Introduction
awk is a powerful tool specialized in text processing, but one area where beginners often struggle is how to use the match function and regular expressions. In particular, when you need to go beyond simple searching and work with information such as "where did it match?" and "how long was the match?", a vague understanding will limit your ability to apply it in practice.

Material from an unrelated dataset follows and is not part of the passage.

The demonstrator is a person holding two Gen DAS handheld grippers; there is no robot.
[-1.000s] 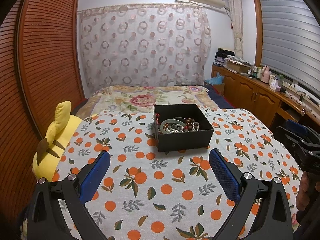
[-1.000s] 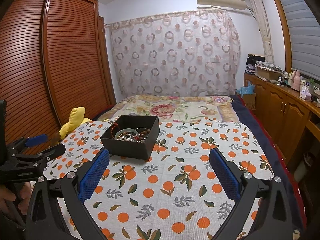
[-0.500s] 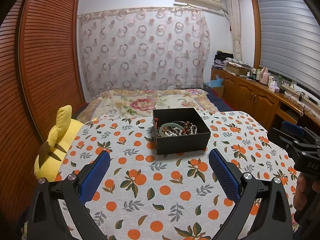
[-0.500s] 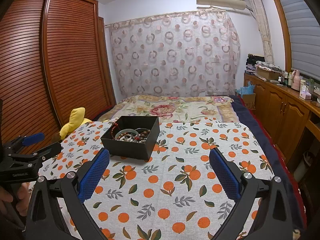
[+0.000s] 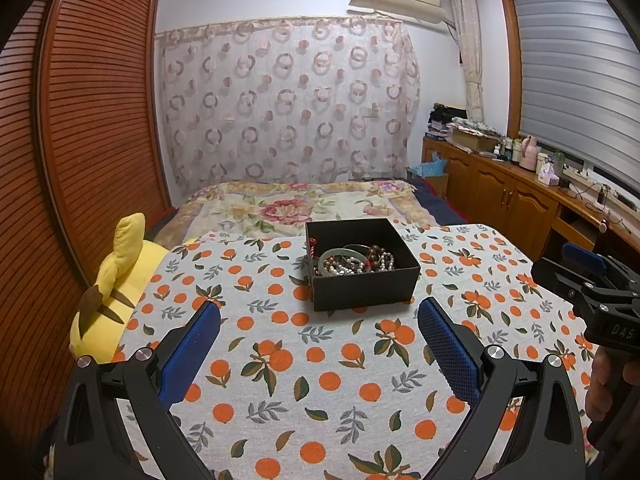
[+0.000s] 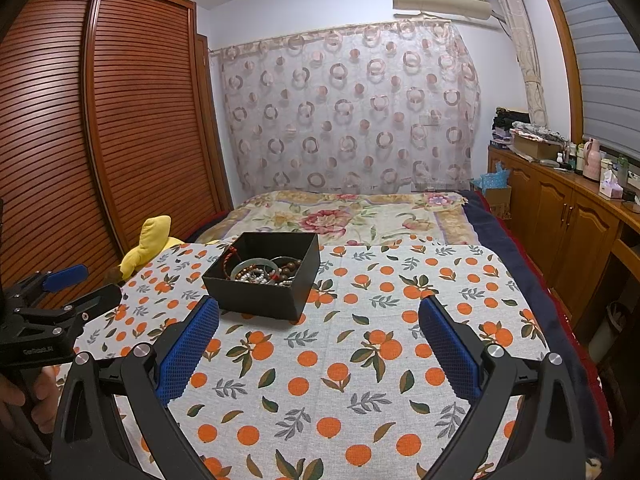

This article covers the mechanics of the built-in variables RSTART and RLENGTH, the key differences from the ~ operator, practical applications in loop processing, Japanese text handling, and performance improvements — all organized in a way that is useful in real-world work. By reading through it, the goal is for you to move beyond simple string searching and into practical, advanced text processing.
Reference: GNU awk
The Role and Mechanics of Built-in Variables RSTART and RLENGTH
Creating the File
cat << 'EOF' > input.txt
Hello 123 World
abc456def
no numbers here
EOF
Command
awk '{ if (match($0, /[0-9]+/)) print $0, "-> RSTART=" RSTART ", RLENGTH=" RLENGTH }' input.txt
Output
Hello 123 World -> RSTART=7, RLENGTH=3
abc456def -> RSTART=4, RLENGTH=3
How It Works
| Item | Description |
|---|---|
| match function | Searches a string for the position matching a regular expression |
| RSTART | The start position of the match (1-based) |
| RLENGTH | The length of the matched string |
| No match | RSTART=0, RLENGTH=-1 |
| Update timing | Automatically updated when match is executed |
Explanation
The key point is that the match function stores the match position and length in internal variables, which can be reused in subsequent processing.
This allows substring extraction and position-based processing to be written concisely.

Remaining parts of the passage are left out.